----- COLLECTED MATERIAL -----
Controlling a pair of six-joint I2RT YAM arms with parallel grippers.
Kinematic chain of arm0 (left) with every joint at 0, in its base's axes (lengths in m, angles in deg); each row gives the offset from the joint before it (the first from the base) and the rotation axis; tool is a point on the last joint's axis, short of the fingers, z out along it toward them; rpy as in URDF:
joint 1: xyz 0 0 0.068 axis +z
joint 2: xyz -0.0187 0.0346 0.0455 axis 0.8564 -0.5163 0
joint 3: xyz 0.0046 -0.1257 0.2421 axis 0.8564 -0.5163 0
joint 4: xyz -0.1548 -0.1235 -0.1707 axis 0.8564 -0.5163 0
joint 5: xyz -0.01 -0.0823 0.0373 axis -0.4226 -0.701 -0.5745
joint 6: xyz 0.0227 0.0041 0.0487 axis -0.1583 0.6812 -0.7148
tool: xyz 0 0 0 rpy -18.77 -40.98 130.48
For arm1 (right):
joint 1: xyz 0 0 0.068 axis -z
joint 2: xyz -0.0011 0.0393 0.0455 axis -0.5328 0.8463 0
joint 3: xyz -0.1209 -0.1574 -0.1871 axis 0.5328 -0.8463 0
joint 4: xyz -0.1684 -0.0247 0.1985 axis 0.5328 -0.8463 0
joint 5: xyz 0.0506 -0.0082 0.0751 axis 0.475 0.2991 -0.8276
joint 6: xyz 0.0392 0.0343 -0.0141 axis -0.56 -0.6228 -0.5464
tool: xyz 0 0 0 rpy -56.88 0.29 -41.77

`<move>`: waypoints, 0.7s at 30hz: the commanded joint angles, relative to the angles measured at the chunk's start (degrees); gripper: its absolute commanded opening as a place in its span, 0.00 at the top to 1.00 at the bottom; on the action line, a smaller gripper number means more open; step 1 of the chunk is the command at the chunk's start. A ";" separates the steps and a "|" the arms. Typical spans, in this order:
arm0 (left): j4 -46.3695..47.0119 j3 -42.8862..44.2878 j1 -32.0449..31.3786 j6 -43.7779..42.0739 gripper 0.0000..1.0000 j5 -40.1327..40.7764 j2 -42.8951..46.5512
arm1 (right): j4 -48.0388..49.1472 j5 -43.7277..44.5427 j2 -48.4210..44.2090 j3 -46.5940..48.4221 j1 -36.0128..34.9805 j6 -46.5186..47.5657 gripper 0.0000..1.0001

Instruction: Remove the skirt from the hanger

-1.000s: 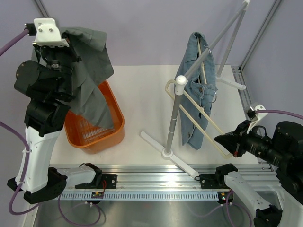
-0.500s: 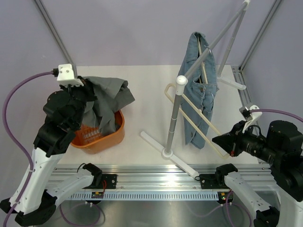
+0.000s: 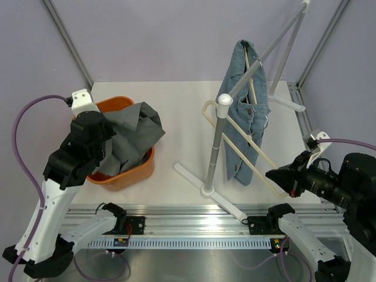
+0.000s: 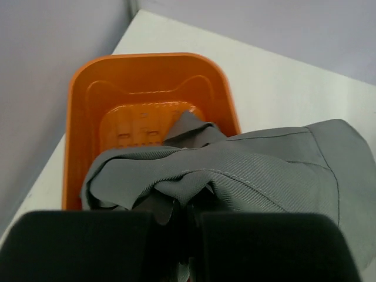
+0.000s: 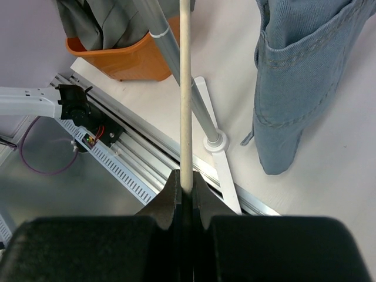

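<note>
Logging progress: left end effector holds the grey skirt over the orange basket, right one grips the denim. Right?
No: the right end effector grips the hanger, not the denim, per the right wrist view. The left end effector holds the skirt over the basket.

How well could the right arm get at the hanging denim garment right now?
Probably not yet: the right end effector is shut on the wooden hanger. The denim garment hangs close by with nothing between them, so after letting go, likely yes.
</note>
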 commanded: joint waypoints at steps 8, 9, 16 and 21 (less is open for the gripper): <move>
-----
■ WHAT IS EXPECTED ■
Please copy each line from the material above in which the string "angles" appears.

■ RESPONSE BELOW ■
Kinematic chain of arm0 (left) with every joint at 0, in its base's axes (lengths in m, angles in deg); each row gives the offset from the joint before it (the first from the base) and the rotation axis; tool is a point on the last joint's axis, short of the fingers, z out along it toward them; rpy as in URDF:
`<move>`: waypoints, 0.7s at 30hz: the commanded joint angles, relative to the angles measured at the chunk's start (degrees); gripper: its absolute commanded opening as a place in its span, 0.00 at the top to 1.00 at the bottom; on the action line, a smaller gripper number means more open; step 1 of the chunk is the command at the chunk's start. A ";" separates the steps and a "|" the arms. Typical spans, in this order:

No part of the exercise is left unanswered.